Psychometric Society Meeting in Cambridge: Dissertation Prize
The purpose of this award is to recognize the best Ph.D. thesis that was accepted at a university anywhere in the world during the past year, written in any field covered by the journal Psychometrika. Submitted theses have been evaluated by a panel of three judges comprised of past presidents of the Psychometric Society on the basis of the level of originality in the ideas and techniques, the possible applications and their treatment, and potential impact.

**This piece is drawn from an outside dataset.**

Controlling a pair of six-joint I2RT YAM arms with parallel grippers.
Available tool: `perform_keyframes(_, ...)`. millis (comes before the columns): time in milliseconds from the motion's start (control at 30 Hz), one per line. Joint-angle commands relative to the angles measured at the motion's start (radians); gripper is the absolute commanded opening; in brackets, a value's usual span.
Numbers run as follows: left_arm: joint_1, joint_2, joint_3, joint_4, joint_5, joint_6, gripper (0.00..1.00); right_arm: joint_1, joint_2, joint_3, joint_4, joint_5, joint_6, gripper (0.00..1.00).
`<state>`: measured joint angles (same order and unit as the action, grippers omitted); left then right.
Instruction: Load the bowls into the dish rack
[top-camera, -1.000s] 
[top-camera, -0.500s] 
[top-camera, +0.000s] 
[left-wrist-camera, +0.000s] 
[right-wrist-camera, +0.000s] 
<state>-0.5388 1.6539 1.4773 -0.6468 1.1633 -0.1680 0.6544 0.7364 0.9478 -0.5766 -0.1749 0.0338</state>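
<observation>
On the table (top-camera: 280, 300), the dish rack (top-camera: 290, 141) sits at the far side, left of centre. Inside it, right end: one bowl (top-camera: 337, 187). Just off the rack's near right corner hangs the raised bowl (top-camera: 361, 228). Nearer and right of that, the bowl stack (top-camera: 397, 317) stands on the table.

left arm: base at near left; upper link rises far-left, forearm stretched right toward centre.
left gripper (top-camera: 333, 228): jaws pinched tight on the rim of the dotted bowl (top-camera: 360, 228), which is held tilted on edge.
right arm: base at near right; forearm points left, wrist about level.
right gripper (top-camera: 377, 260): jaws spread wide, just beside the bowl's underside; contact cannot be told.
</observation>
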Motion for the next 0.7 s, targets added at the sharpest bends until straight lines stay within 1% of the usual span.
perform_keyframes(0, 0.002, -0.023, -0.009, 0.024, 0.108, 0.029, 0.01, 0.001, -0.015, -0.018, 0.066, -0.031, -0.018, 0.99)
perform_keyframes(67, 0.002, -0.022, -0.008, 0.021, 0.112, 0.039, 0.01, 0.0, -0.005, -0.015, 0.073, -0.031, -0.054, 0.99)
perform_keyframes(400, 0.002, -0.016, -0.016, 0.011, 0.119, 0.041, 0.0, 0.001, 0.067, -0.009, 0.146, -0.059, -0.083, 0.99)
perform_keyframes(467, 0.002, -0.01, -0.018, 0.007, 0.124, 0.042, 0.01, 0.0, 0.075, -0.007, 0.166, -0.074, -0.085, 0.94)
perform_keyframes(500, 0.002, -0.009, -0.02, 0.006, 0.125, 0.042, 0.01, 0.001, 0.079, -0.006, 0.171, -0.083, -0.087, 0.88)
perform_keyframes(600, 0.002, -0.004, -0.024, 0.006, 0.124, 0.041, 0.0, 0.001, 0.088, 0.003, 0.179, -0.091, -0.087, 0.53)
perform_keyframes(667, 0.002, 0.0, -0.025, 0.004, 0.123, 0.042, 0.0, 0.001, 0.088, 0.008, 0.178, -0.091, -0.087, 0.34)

The award consists of a certificate, a monetary prize of $500, and a free one-year membership of the Psychometric Society. The winner is invited to present a summary of their thesis at the 2009 Annual Meeting of the Society A stipend of $1,000 is given to defray expenses to attend the meeting and registration fees are paid.
The 2009 Psychometric Society Dissertation Prize has been awarded to Bonne Zijlstra of the Department of Educational Studies in the University of Amsterdam. Bonne presented a summary of his thesis "A model for multivariate binary social network data" on Thursday afternoon at 16.30 in the Palmeston Lecture Theatre.
Chair: Klaas Sijtsma, Thursday 23rd July, 16.45 - 17.30, Palmeston Lecture Theatre, Fisher Building
Random effects models for directed graphs with covariates
(188B)Bonne J.H. Zijlstra, Department of Educational Sciences, University of Amsterdam, The Netherlands. (Contributors: Marijtje A.J. van Duijn, Tom A.B. Snijders)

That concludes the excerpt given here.